Anonymous ID: 6048c9 Feb. 3, 2019, 11:24 a.m. No.5015867   🗄️.is 🔗kun   >>6177

>>5015539, >>5015591

On Invention and Intellectual Property

https://www.history.com/topics/inventions/thomas-edison

https://www.forbes.com/sites/alexknapp/2012/05/18/nikola-tesla-wasnt-god-and-thomas-edison-wasnt-the-devil/#344644871a21

 

This anon is related to Edison, and also became a researcher and have worked with Intellectual Property re: scientific "invention." Lotta Edison-hate I've seen on here and on half, claiming he was a fraud who "stole" the inventions of others, so I thought I'd share the above links. I'll talk some about IP too, since it will become increasingly relevant as China's theft of it comes more and more to the fore of our work here.

 

Didn't know Edison personally, obvs, and heard he was a bit of a tyrant as a boss, but it's unlikely he contributed nothing to the success of his company, it appears he was an actual inventor. Yes, he took investments from cabal bankers, but he appears to have bought the patents to initial inventions he didn't himself create, not to have stolen them. And if you want to do business in the area of R&D, you need loans from banks because it will be awhile before you have a product to fund your overhead; taking loans/investments from the cabal doesn't mean you're in the cabal.

 

Two types of inventors, generally: the abstract kind than envisions entirely new ways natural laws can be understood or made to function, and the practical type that devises useful applications for our existing understanding of natural laws. Edison seems to have been more a practical inventor type than the abstract type like Tesla. Which is why Edison also became successful in business. POTUS's uncle was a chemist, and POTUS clearly has a practically innovative mind, which is why he, too, has been so successful in business. Invention also isn't typically a one-off type deal, but happens at many levels involving many contributors. From spitballing to proof-of-concept to production. Another reason POTUS is successful is understanding how to manage big-picture projects, which team-member is best for which job, how to get them to work together on an overarching, long-term goal. That kind of executive oversight in Q team's work with us is apparent to me also.

 

For a given product, there will typically be a large portfolio of patents. Patents for proof-of-concept, and for specific applications, and for this or that tweak/adaptation, and for this or that production method, etc etc etc. My speculation is (based on the evidence we have) that the type of tech knowledge China steals from us is typically late-stage practical stuff, i.e. copying whatever final product we got into production phase. This short-sightedness will work to our advantage, bc they won't have banked the foundational knowledge to reinvent new stuff. Much easier to prove someone stole your ideas when it's literally the same product down to the detail. A little harder if they can claim, "hey, that foundational science you got there, that's just an idea anyone could come up with. We did too! But these new products we developed are totally our own, promise!"

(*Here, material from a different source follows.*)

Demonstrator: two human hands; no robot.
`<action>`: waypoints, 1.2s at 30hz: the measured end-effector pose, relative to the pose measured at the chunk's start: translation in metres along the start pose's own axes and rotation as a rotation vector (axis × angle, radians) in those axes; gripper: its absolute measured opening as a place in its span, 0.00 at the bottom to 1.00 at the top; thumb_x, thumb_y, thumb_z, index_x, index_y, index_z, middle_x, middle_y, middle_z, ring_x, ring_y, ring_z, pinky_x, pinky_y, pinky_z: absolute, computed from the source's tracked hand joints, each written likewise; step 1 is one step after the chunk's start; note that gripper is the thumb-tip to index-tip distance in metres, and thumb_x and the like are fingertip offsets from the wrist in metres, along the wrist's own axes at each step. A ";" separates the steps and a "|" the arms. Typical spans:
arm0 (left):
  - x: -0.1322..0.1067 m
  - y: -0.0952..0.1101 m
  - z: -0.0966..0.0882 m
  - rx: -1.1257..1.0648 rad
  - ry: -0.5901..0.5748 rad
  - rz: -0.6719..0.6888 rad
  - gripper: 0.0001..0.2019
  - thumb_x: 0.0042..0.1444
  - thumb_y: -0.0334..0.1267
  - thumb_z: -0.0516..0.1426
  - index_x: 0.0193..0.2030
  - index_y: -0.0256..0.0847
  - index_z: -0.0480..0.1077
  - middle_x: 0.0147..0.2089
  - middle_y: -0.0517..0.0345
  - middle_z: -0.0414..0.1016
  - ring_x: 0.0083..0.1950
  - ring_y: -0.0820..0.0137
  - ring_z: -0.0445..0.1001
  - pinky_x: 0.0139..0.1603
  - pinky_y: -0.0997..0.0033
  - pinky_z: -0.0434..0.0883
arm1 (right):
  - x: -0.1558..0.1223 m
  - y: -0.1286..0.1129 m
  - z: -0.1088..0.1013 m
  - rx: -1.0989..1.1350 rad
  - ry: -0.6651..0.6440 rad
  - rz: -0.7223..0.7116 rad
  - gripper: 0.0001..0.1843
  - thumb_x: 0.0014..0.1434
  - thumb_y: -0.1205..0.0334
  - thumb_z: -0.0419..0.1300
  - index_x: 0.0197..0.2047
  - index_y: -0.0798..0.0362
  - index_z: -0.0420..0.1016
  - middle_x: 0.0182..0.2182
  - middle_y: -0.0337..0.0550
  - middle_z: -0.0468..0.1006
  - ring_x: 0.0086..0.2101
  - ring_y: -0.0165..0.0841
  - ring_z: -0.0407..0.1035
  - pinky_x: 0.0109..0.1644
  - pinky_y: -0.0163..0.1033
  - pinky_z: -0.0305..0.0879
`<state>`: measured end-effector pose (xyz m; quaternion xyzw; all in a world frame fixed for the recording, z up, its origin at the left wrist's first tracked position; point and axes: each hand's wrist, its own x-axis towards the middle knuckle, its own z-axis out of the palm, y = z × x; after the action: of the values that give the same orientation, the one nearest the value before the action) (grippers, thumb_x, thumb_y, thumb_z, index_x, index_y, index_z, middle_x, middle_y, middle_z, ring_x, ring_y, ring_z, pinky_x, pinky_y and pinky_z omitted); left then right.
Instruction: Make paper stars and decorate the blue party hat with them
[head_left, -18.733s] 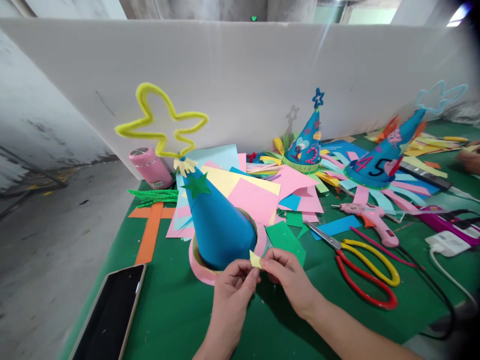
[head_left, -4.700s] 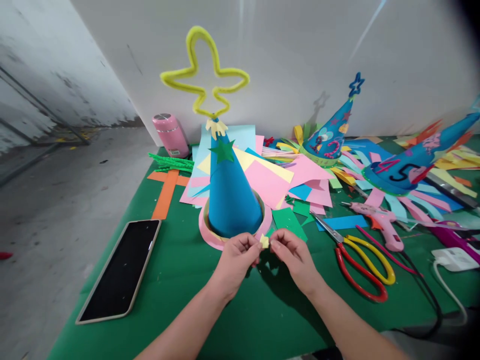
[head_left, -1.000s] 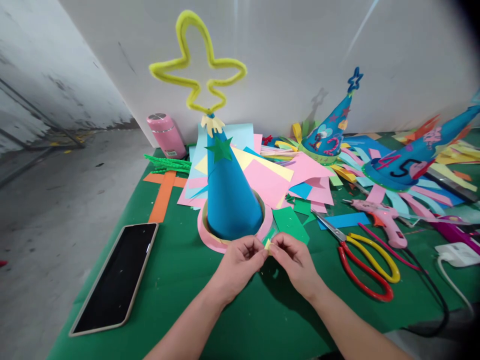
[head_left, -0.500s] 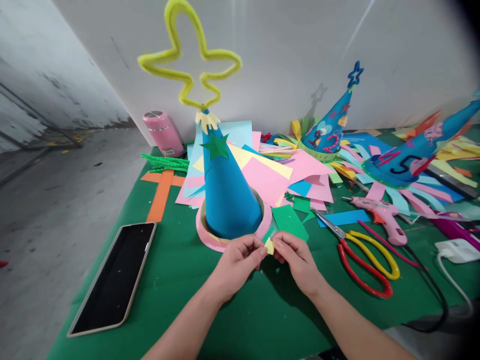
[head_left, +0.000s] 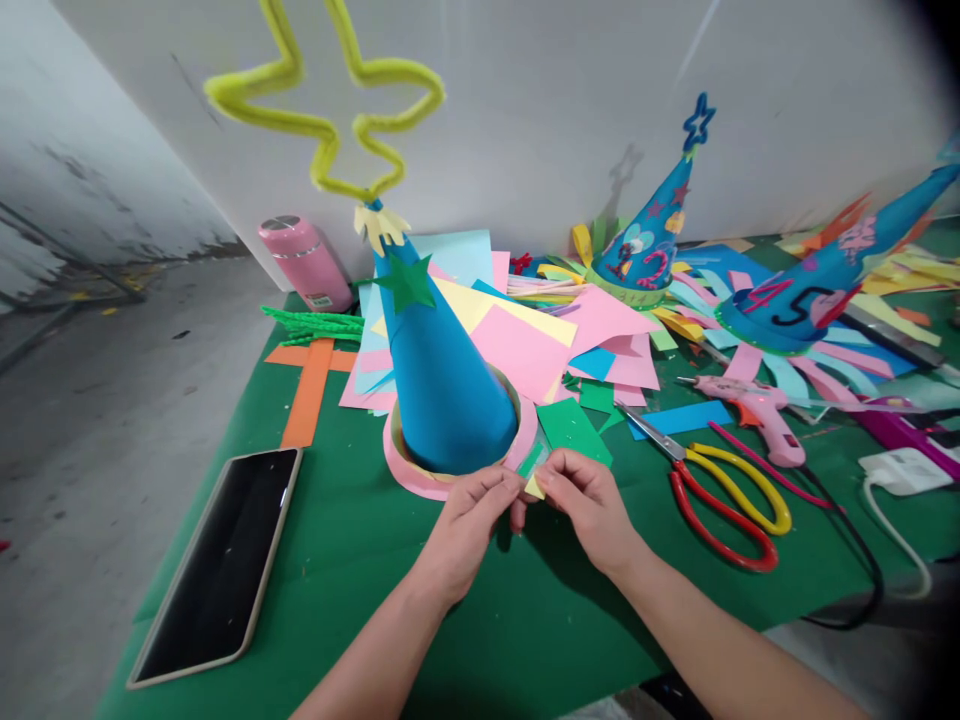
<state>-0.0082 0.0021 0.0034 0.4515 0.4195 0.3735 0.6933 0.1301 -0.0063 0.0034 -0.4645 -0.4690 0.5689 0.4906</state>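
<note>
A tiny yellow paper scrap (head_left: pixel 534 487) is pinched between the fingertips of my left hand (head_left: pixel 469 522) and my right hand (head_left: pixel 589 505), low over the green table cover (head_left: pixel 360 560). Just beyond my fingers stands a blue paper cone hat (head_left: pixel 442 385) with a pink brim, a green star and a yellow pipe-cleaner star (head_left: pixel 330 100) on top. Both hands are closed in a pinch, almost touching each other.
A black phone (head_left: pixel 217 565) lies at the left. Red-and-yellow scissors (head_left: pixel 720 495) and a pink glue gun (head_left: pixel 754 410) lie to the right. Coloured paper sheets (head_left: pixel 525 345), a pink bottle (head_left: pixel 304 260) and two more decorated cone hats (head_left: pixel 649 240) sit behind.
My view has shifted, so the hat leans left. My hands stay pinched on the yellow scrap, which looks smaller and more tucked between the fingers than before.
</note>
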 end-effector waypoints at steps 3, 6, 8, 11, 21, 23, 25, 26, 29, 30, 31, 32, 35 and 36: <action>0.000 -0.003 0.002 0.002 0.014 0.015 0.13 0.54 0.40 0.53 0.21 0.38 0.66 0.20 0.62 0.63 0.26 0.73 0.61 0.29 0.73 0.59 | 0.000 0.000 0.000 -0.033 0.010 -0.022 0.14 0.54 0.58 0.55 0.20 0.53 0.62 0.14 0.31 0.59 0.18 0.24 0.52 0.22 0.32 0.53; 0.000 -0.004 0.002 0.021 0.045 0.021 0.12 0.52 0.38 0.55 0.20 0.38 0.65 0.19 0.63 0.62 0.24 0.75 0.60 0.27 0.74 0.57 | 0.000 0.002 -0.001 -0.129 0.015 -0.060 0.13 0.54 0.60 0.55 0.20 0.54 0.62 0.16 0.33 0.61 0.19 0.25 0.54 0.22 0.31 0.53; 0.000 -0.002 0.001 -0.020 0.063 0.001 0.11 0.50 0.37 0.55 0.20 0.38 0.64 0.18 0.64 0.61 0.23 0.75 0.59 0.26 0.75 0.56 | -0.001 0.002 -0.003 -0.196 -0.003 -0.095 0.13 0.56 0.61 0.53 0.22 0.54 0.64 0.18 0.34 0.62 0.21 0.25 0.56 0.23 0.31 0.54; 0.000 0.002 0.001 -0.118 0.075 -0.036 0.10 0.49 0.36 0.56 0.19 0.38 0.63 0.15 0.65 0.60 0.21 0.76 0.58 0.25 0.75 0.55 | -0.004 0.000 -0.006 -0.303 -0.003 -0.185 0.07 0.57 0.63 0.52 0.29 0.54 0.67 0.22 0.36 0.65 0.23 0.27 0.58 0.25 0.32 0.56; -0.002 0.006 0.001 -0.179 0.031 -0.079 0.09 0.47 0.36 0.56 0.18 0.37 0.65 0.15 0.64 0.61 0.21 0.76 0.58 0.25 0.75 0.56 | -0.003 -0.002 -0.023 -0.767 -0.137 -0.675 0.10 0.53 0.67 0.58 0.38 0.47 0.75 0.27 0.41 0.67 0.28 0.31 0.62 0.29 0.35 0.61; -0.002 0.006 0.001 -0.152 0.025 -0.064 0.10 0.47 0.36 0.55 0.18 0.38 0.65 0.16 0.63 0.62 0.22 0.75 0.59 0.26 0.75 0.57 | -0.002 -0.002 -0.025 -0.794 -0.137 -0.704 0.09 0.53 0.67 0.58 0.38 0.46 0.75 0.26 0.40 0.67 0.28 0.30 0.61 0.29 0.35 0.60; -0.002 0.007 0.000 -0.106 0.020 -0.049 0.10 0.48 0.36 0.55 0.18 0.38 0.64 0.16 0.63 0.62 0.23 0.75 0.59 0.26 0.75 0.57 | -0.003 -0.003 -0.026 -0.817 -0.147 -0.711 0.10 0.53 0.67 0.59 0.38 0.46 0.76 0.26 0.40 0.67 0.28 0.31 0.61 0.29 0.36 0.59; -0.002 0.007 -0.001 -0.078 0.017 -0.038 0.10 0.48 0.36 0.55 0.18 0.38 0.64 0.17 0.63 0.62 0.23 0.75 0.59 0.26 0.75 0.57 | -0.003 -0.004 -0.027 -0.823 -0.151 -0.716 0.10 0.53 0.67 0.58 0.38 0.46 0.76 0.26 0.40 0.66 0.28 0.31 0.61 0.29 0.36 0.59; -0.003 0.008 -0.002 -0.003 0.000 -0.001 0.10 0.48 0.35 0.54 0.18 0.38 0.63 0.17 0.63 0.61 0.23 0.75 0.59 0.27 0.75 0.56 | -0.004 -0.005 -0.028 -0.823 -0.166 -0.730 0.10 0.53 0.68 0.59 0.38 0.47 0.76 0.26 0.40 0.66 0.28 0.30 0.60 0.29 0.36 0.59; -0.003 0.009 -0.002 0.017 -0.010 0.009 0.10 0.48 0.34 0.54 0.18 0.38 0.63 0.17 0.63 0.61 0.24 0.74 0.59 0.27 0.74 0.56 | -0.004 -0.006 -0.029 -0.818 -0.171 -0.734 0.10 0.53 0.68 0.59 0.38 0.47 0.76 0.26 0.40 0.66 0.28 0.30 0.60 0.29 0.36 0.59; -0.003 0.009 -0.002 0.035 -0.021 0.019 0.10 0.49 0.34 0.53 0.18 0.38 0.63 0.18 0.63 0.61 0.24 0.74 0.59 0.27 0.74 0.56 | -0.003 -0.006 -0.029 -0.811 -0.177 -0.736 0.10 0.53 0.68 0.59 0.38 0.47 0.76 0.26 0.40 0.66 0.28 0.30 0.60 0.29 0.36 0.59; -0.004 0.010 -0.002 0.054 -0.033 0.028 0.10 0.49 0.33 0.53 0.18 0.38 0.63 0.18 0.63 0.61 0.24 0.74 0.59 0.27 0.74 0.56 | -0.003 -0.006 -0.030 -0.802 -0.186 -0.734 0.10 0.53 0.68 0.59 0.38 0.47 0.76 0.26 0.40 0.66 0.28 0.30 0.61 0.30 0.36 0.59; -0.005 0.014 -0.003 0.115 -0.061 0.054 0.10 0.50 0.32 0.52 0.19 0.38 0.63 0.20 0.63 0.61 0.25 0.74 0.59 0.28 0.74 0.56 | -0.002 -0.009 -0.030 -0.751 -0.211 -0.692 0.10 0.53 0.68 0.59 0.38 0.47 0.76 0.27 0.40 0.67 0.29 0.30 0.63 0.30 0.36 0.61; -0.006 0.015 -0.003 0.138 -0.069 0.060 0.09 0.50 0.32 0.52 0.20 0.38 0.63 0.20 0.63 0.61 0.25 0.74 0.59 0.28 0.74 0.57 | -0.002 -0.010 -0.030 -0.726 -0.217 -0.656 0.09 0.53 0.67 0.59 0.37 0.47 0.76 0.27 0.41 0.67 0.29 0.30 0.63 0.30 0.36 0.62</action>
<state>-0.0148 0.0026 0.0180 0.5231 0.4063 0.3486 0.6632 0.1612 -0.0056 0.0092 -0.3714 -0.8064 0.2299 0.3987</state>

Anonymous ID: 6048c9 Feb. 3, 2019, 11:39 a.m. No.5016044   🗄️.is 🔗kun

>>5015870

agreed, not notable

>are you fucking kidding me? any reason why?

Because it's just some random dude's unsauced claim. No way to know whether that's comet ping pong's.

 

Therefore, this is our stance until we can prove otherwise:

>>5015812

and this:

 

>>5015903

>anything is possible these days.

Which is why it's good this stuff's posted in-bread, so anons can dig it, see if more evidence can be uncovered. But until more evidence is uncovered, which tips the scales to highly possible rather than random, "muh, could be" it isn't notable.